> [Activity] For each entry below, please return its exact wording and leave out any picture.

- Opening Delimiter -

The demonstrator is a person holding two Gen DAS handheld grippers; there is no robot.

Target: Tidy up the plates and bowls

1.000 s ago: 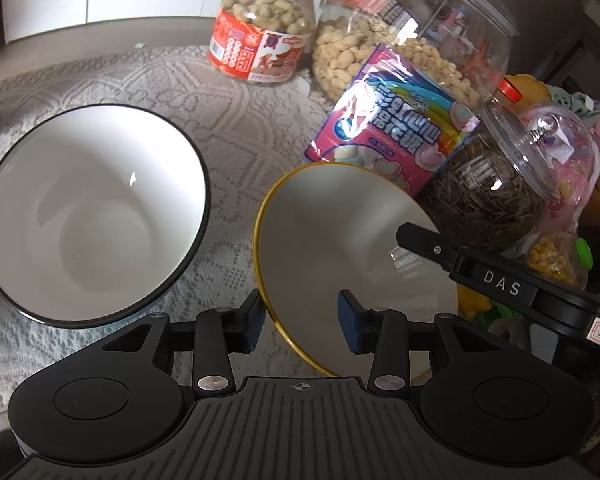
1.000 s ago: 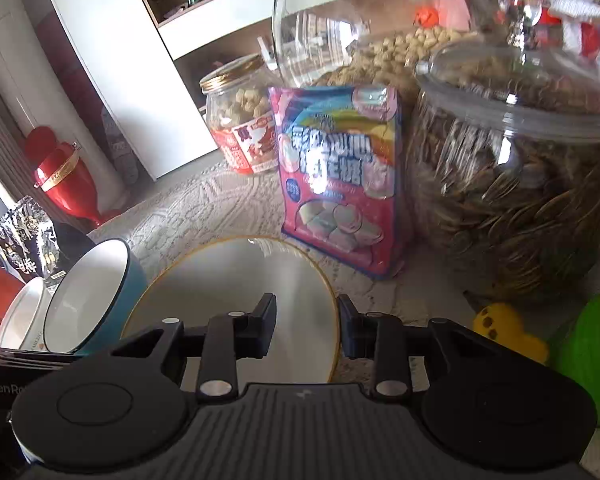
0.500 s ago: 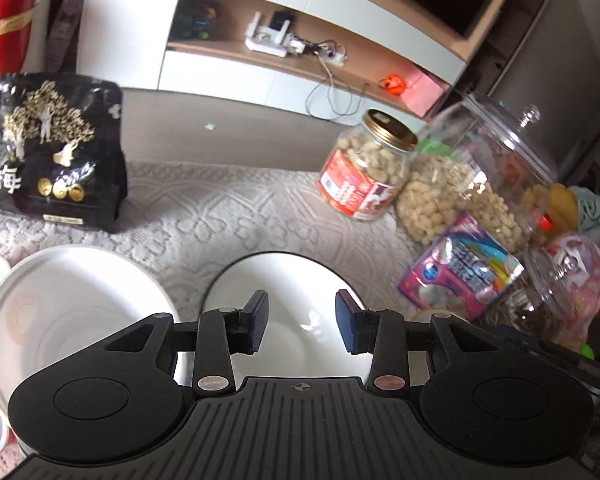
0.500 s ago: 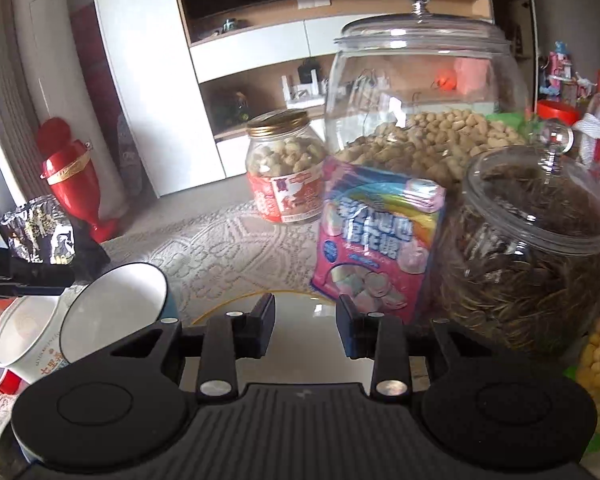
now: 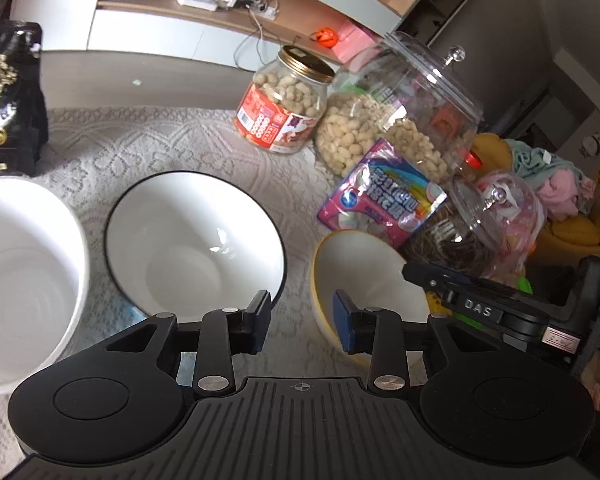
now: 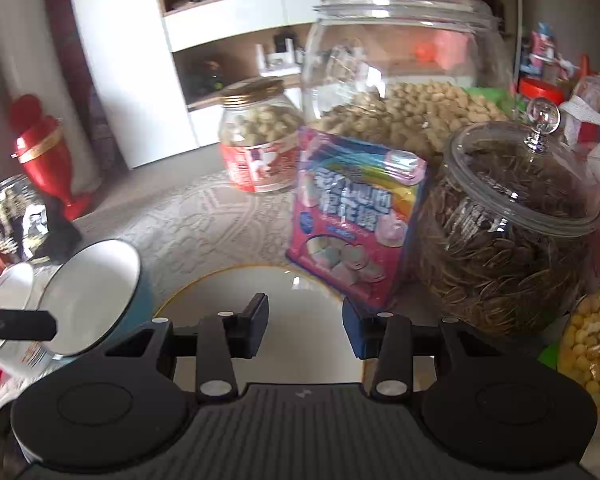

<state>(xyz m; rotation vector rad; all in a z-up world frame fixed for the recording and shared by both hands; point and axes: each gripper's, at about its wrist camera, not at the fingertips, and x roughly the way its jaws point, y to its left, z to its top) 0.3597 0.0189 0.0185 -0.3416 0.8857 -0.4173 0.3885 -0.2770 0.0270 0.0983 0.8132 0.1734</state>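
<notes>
A white bowl with a black rim and a blue outside sits on the lace cloth. To its right is a white bowl with a gold rim. My left gripper hovers above the cloth between the two bowls, its jaws closing with nothing between them. My right gripper hangs over the gold-rimmed bowl. Its jaws are opening, and only the bowl's inside shows through the gap. The bowl's near rim is hidden under it. One right finger reaches over that bowl's right side.
A large white tub stands at the left. Behind the bowls crowd a pink marshmallow bag, a gold-lidded peanut jar, a big peanut jar and a seed jar. A black snack bag stands far left.
The left gripper pulled back and up from the gold-rimmed bowl, bringing the white tub into view, and its gap narrowed. The right gripper rose and its jaws spread apart.
</notes>
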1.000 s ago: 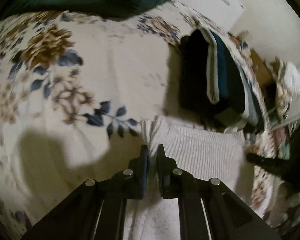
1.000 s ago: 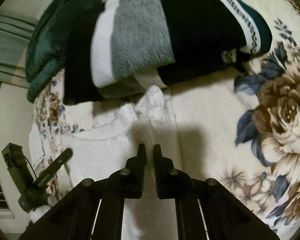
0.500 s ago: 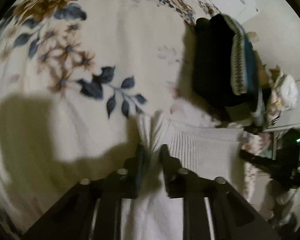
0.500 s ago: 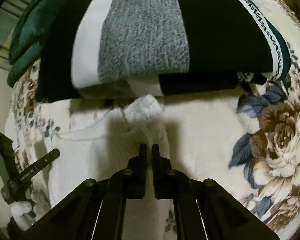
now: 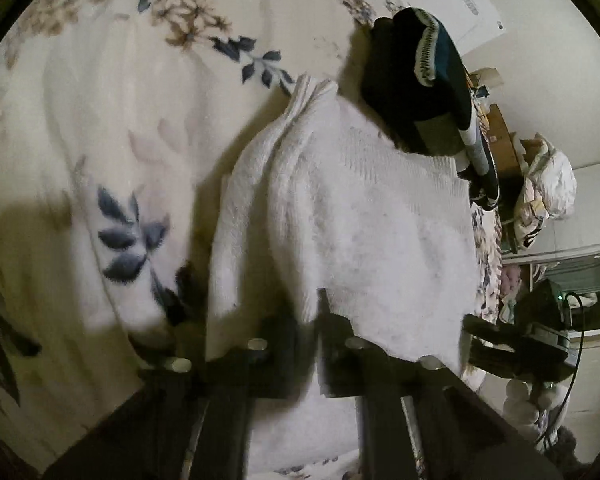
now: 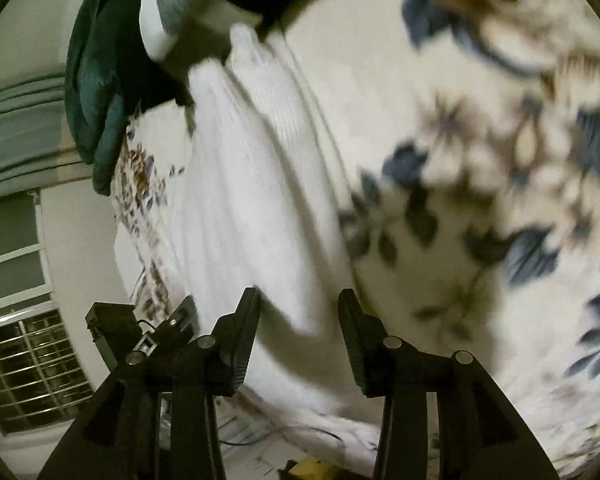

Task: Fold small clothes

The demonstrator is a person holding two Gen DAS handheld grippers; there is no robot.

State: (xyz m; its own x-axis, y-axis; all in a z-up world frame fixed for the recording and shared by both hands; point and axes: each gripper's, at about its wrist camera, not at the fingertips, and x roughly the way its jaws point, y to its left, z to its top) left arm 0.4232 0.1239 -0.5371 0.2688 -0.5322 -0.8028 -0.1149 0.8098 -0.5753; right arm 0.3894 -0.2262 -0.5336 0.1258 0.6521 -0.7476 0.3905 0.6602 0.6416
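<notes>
The left tool (image 5: pixel 300 320), at the bottom middle of its view, is closed tight on a bunched edge of the white ribbed knit cloth (image 5: pixel 340 216). From that pinch the cloth goes up the frame, away from the tool, in long soft rolls. Its far corner (image 5: pixel 312 88) points at the upper middle, just beside the stack of dark folded clothes (image 5: pixel 416 88) at the upper right.

The right tool (image 6: pixel 298 316) sits at the bottom middle of its own view with its two black fingers (image 6: pixel 244 328) wide apart. It holds nothing (a white edge lies in the gap, but the fingers are not pressing on it). That picture is blurry. The same cloth (image 6: pixel 252 184) runs from the gap up to the upper left of the frame, where the dark stack (image 6: pixel 188 4) lies.

Everything rests on a cream bed blanket with blue and brown flowers (image 5: pixel 120 184).

So the cloth's long way runs straight out from both tools. I think the left tool is the one in charge now. The right one would need to close on the near edge before the next fold.
</notes>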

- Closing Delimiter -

> [Exercise answer]
The demonstrator is a person holding two Gen DAS handheld grippers; there is no robot.

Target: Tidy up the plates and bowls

1.000 s ago: 
1.000 s ago: 
0.500 s ago: 
0.500 s ago: 
now: 
now: 

<state>(xyz m; rotation vector rad; all in a z-up world frame fixed for the recording and shared by both hands; point and axes: each gripper's, at about its wrist camera, not at the fingertips, and x roughly the way its jaws point, y to its left, z to its top) 0.3597 0.0189 0.0185 -0.3416 0.8857 -0.4173 0.3885 -0.2770 0.0270 0.0983 0.8132 0.1734</state>
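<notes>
A white bowl with a black rim and a blue outside sits on the lace cloth. To its right is a white bowl with a gold rim. My left gripper hovers above the cloth between the two bowls, its jaws closing with nothing between them. My right gripper hangs over the gold-rimmed bowl. Its jaws are opening, and only the bowl's inside shows through the gap. The bowl's near rim is hidden under it. One right finger reaches over that bowl's right side.
A large white tub stands at the left. Behind the bowls crowd a pink marshmallow bag, a gold-lidded peanut jar, a big peanut jar and a seed jar. A black snack bag stands far left.
The left gripper pulled back and up from the gold-rimmed bowl, bringing the white tub into view, and its gap narrowed. The right gripper rose and its jaws spread apart.
</notes>
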1.000 s ago: 
1.000 s ago: 
0.500 s ago: 
0.500 s ago: 
now: 
now: 

Task: Fold small clothes

The demonstrator is a person holding two Gen DAS handheld grippers; there is no robot.

State: (xyz m; its own x-axis, y-axis; all in a z-up world frame fixed for the recording and shared by both hands; point and axes: each gripper's, at about its wrist camera, not at the fingertips, and x roughly the way its jaws point, y to its left, z to its top) left arm 0.4232 0.1239 -0.5371 0.2688 -0.5322 -0.8028 -0.1149 0.8098 -0.5753; right arm 0.3894 -0.2262 -0.5336 0.1258 0.6521 -0.7476 0.3905 0.6602 0.6416
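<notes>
The left tool (image 5: pixel 300 320), at the bottom middle of its view, is closed tight on a bunched edge of the white ribbed knit cloth (image 5: pixel 340 216). From that pinch the cloth goes up the frame, away from the tool, in long soft rolls. Its far corner (image 5: pixel 312 88) points at the upper middle, just beside the stack of dark folded clothes (image 5: pixel 416 88) at the upper right.

The right tool (image 6: pixel 298 316) sits at the bottom middle of its own view with its two black fingers (image 6: pixel 244 328) wide apart. It holds nothing (a white edge lies in the gap, but the fingers are not pressing on it). That picture is blurry. The same cloth (image 6: pixel 252 184) runs from the gap up to the upper left of the frame, where the dark stack (image 6: pixel 188 4) lies.

Everything rests on a cream bed blanket with blue and brown flowers (image 5: pixel 120 184).

So the cloth's long way runs straight out from both tools. I think the left tool is the one in charge now. The right one would need to close on the near edge before the next fold.
</notes>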

What was requested is fully covered by this answer.